**YOUR TASK**. Return the following from the records below: each line, word for word, starting with the line that contains "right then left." and going on through the line that contains "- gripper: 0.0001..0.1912", with nothing outside that range.

────

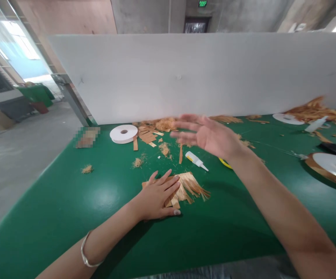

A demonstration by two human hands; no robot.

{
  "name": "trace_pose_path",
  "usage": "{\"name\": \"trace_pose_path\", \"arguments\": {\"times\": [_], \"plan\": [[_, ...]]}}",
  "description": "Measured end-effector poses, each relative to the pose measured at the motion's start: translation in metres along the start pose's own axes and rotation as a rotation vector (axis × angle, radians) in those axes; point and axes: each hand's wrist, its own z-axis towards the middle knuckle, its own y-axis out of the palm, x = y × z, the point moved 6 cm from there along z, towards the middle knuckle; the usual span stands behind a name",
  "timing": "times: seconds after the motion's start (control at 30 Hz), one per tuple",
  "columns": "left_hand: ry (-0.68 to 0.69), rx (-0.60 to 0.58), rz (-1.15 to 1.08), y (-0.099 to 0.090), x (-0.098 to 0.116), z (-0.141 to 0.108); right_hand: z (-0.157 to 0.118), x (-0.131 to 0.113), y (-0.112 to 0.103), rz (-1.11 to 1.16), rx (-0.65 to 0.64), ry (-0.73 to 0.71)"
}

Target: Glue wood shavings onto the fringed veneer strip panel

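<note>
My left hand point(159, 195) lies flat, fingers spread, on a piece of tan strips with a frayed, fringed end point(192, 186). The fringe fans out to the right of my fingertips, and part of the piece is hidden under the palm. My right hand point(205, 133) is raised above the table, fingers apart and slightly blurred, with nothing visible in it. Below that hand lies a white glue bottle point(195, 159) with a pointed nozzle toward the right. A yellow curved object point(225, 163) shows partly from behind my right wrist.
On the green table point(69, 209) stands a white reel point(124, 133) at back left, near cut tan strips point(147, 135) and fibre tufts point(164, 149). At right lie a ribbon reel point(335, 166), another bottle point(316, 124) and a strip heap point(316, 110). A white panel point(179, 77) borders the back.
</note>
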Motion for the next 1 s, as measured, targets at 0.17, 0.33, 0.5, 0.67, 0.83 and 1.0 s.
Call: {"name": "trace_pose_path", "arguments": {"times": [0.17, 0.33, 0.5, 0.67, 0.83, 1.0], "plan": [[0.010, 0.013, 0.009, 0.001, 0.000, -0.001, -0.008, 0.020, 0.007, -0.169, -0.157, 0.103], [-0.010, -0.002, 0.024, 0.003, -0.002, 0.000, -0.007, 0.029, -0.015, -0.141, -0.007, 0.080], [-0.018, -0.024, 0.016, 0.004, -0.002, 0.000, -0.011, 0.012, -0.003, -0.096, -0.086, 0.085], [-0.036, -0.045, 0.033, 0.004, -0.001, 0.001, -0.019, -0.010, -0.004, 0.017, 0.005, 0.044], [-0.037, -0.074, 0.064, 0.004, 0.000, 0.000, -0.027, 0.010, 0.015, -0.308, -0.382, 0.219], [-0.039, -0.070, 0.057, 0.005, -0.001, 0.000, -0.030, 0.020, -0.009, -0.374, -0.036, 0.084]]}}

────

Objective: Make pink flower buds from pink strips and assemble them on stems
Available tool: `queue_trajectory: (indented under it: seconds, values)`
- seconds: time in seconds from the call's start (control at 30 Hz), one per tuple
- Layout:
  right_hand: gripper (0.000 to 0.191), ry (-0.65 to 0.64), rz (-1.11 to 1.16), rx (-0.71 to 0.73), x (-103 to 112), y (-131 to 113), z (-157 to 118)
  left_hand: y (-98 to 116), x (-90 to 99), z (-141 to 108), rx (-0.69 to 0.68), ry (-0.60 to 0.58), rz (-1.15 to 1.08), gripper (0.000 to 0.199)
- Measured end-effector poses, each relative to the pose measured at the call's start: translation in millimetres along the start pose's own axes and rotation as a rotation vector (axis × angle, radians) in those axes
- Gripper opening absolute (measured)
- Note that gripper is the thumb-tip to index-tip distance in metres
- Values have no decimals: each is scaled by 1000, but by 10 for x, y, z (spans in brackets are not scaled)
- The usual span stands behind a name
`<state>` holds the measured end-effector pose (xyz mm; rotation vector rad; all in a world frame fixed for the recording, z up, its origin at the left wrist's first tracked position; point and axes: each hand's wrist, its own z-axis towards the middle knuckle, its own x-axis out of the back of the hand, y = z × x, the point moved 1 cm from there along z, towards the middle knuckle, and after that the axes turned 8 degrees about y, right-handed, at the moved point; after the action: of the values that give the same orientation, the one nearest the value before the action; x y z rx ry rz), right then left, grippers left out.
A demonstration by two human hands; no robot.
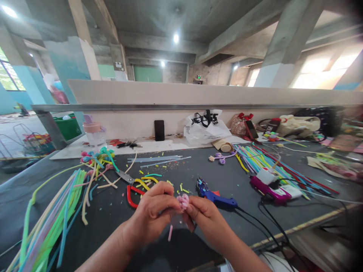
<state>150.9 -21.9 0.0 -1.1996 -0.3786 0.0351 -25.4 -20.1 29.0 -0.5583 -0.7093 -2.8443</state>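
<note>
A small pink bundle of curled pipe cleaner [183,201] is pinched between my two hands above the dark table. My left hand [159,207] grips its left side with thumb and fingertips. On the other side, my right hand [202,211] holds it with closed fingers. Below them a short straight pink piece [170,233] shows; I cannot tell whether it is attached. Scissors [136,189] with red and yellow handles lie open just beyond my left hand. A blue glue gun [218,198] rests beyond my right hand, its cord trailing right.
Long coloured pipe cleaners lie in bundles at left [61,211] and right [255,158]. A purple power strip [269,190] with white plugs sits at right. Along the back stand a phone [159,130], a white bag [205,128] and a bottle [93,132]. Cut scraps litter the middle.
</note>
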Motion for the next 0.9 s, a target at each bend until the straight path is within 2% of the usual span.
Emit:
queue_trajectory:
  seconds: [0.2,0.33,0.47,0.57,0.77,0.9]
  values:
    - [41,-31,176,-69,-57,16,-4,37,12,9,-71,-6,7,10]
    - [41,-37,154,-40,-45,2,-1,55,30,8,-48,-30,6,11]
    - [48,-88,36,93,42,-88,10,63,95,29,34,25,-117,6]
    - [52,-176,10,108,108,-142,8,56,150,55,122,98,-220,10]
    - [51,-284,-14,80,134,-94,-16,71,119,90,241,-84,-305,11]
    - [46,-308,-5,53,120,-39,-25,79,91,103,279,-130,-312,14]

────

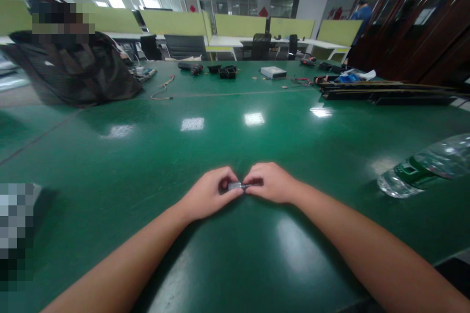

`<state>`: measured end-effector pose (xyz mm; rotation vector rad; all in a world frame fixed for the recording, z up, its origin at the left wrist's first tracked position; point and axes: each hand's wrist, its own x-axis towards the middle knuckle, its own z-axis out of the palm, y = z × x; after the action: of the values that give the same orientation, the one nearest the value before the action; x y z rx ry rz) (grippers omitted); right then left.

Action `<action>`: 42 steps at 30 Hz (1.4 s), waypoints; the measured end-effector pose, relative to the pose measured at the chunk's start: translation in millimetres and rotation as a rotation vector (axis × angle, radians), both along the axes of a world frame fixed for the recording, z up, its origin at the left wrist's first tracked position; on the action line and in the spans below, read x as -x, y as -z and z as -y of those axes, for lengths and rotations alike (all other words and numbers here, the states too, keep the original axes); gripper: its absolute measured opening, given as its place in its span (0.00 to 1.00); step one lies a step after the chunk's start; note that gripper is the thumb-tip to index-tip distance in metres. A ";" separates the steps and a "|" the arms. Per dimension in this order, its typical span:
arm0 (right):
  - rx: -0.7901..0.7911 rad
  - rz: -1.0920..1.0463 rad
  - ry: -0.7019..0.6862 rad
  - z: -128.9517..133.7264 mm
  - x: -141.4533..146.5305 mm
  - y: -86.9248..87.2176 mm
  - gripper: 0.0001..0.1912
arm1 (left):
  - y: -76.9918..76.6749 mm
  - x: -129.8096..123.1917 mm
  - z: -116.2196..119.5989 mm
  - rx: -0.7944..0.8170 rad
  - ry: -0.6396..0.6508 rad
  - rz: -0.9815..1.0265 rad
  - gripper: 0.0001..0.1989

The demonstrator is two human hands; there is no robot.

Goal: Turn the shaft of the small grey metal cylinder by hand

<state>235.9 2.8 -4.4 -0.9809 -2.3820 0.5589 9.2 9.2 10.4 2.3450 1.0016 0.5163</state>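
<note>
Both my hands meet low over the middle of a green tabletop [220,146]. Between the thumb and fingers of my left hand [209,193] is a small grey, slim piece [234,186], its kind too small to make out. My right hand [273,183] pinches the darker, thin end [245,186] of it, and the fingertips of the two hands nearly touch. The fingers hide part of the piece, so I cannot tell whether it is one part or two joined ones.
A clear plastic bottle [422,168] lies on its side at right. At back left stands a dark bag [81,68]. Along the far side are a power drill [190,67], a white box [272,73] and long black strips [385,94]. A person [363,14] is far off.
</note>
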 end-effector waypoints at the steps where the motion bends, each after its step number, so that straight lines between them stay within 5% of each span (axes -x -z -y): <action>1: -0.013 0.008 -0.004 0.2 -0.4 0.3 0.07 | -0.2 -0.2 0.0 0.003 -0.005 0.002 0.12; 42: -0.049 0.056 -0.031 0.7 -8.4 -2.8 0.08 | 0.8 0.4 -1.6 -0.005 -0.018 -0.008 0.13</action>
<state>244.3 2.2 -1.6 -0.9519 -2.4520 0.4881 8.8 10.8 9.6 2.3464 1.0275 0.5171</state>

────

**YOUR SOLUTION**.
`<state>`: measured end-effector pose (xyz mm; rotation vector rad; all in a world frame fixed for the recording, z up, its origin at the left wrist's first tracked position; point and axes: each hand's wrist, its own x-axis towards the middle knuckle, its own z-axis out of the palm, y = z × x; after the action: of the values that give the same orientation, the one nearest the value before the action; x y z rx ry rz) (grippers omitted); right then left.

Action `<action>`: 42 steps at 30 Hz (1.4 s), waypoints; the measured end-effector pose, relative to the pose measured at the chunk's start: translation in millimetres and rotation as a rotation vector (axis × angle, radians), both along the axes of a world frame fixed for the recording, z up, its origin at the left wrist's first tracked position; on the action line and in the spans below, read x as -x, y as -z and z as -y of those axes, for lengths and rotations alike (all other words and numbers here, the states too, keep the original axes); gripper: its absolute measured opening, given as its place in its span (0.00 to 1.00); step one lies a step after the chunk's start; note that gripper is the thumb-tip to index-tip distance in metres. A ";" separates the steps and a "|" the arms. Per dimension in this order, its typical span:
arm0 (right):
  - rx: -0.7901..0.7911 rad
  - rz: -1.0920..1.0463 rad
  - ry: -0.7019..0.6862 rad
  - z: -128.9517..133.7264 mm
  - x: -141.4533..146.5305 mm
  - y: -86.9248..87.2176 mm
  - gripper: 0.0001..0.1912

No additional output will be produced.